Minneapolis' new strategy to thwart copper thieves targeting street lights

Carole Anne Broad walks her dog Chloe along West River Parkway in south Minneapolis at least once a day.

But for the past few months, she's noticed the streetlights have been out, thanks to copper thieves.

"It's been very dark and as I walk my dog, I see the wires just hanging out. At night, driving is a little bit like could really use some light on this road," said Broad.

City officials say Minneapolis spent $250,000 last year to replace copper wires stolen from light posts.

And when city crews replace them, thieves frequently steal the copper wires again.

"Unfortunately, we've had that happen when our crews get out there quickly, and we replace the missing copper and then within a few days, the thieves have hit the same area, which I know is really frustrating for the residents as well," said Allan Klugman, Director of Traffic and Parking services for the City of Minneapolis. 

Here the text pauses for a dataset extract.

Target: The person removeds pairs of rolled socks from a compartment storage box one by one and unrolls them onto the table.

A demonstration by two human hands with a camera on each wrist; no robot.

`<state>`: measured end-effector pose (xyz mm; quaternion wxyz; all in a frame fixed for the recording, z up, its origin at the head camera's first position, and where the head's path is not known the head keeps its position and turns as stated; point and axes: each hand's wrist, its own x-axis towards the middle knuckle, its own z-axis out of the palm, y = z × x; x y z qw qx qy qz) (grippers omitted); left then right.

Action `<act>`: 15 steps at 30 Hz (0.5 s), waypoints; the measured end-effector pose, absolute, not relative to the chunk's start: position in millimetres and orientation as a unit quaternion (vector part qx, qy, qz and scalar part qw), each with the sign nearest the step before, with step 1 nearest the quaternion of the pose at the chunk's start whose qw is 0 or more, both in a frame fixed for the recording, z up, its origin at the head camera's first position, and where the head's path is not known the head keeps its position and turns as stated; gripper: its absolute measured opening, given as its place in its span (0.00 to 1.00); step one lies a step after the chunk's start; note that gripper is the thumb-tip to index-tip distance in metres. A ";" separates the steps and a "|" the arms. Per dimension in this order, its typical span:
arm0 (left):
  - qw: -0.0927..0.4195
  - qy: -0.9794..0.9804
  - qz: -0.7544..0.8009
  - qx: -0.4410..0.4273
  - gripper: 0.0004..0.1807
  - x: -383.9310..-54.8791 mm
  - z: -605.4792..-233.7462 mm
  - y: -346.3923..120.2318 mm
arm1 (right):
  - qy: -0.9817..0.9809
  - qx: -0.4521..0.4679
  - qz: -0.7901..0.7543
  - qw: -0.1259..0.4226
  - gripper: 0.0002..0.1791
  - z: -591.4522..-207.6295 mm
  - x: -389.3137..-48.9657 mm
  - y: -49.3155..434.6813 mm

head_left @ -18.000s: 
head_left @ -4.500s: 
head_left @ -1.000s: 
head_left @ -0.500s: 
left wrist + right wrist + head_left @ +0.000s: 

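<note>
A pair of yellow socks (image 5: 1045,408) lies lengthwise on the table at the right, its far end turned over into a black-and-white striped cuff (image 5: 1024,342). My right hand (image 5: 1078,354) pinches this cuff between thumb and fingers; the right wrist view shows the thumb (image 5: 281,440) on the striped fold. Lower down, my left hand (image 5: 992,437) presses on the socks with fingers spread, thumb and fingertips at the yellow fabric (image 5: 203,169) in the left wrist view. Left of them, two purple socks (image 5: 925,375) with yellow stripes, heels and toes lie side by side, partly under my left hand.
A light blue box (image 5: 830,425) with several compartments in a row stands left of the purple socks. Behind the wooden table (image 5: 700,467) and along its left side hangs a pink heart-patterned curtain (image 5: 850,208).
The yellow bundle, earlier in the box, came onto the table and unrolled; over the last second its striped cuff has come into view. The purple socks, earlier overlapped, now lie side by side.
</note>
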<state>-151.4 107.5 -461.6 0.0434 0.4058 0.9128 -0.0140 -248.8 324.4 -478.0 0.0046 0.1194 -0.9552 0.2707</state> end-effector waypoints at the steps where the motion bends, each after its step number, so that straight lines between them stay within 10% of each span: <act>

So the city bought five miles of aluminum wiring to use in place of the copper wiring in about 125 light poles to deter people from stealing it.

City officials say aluminum is only worth about a quarter of copper's value on the salvage market and weighs about half as much, meaning it would fetch far less money because scrapyards pay by the pound.

"The aluminum is much less expensive on the resale or salvage market. So who's ever taken these wires? We want them to know that it's really not going to be worth their time to address these new ones," said Klugman.

City officials say if this test run along West River Parkway goes well, they could add aluminum wiring to streetlights in other parts of the city as well.

"I think it's a great idea. I think lights deter riffraff, maybe. I can certainly tell who's coming," said Broad.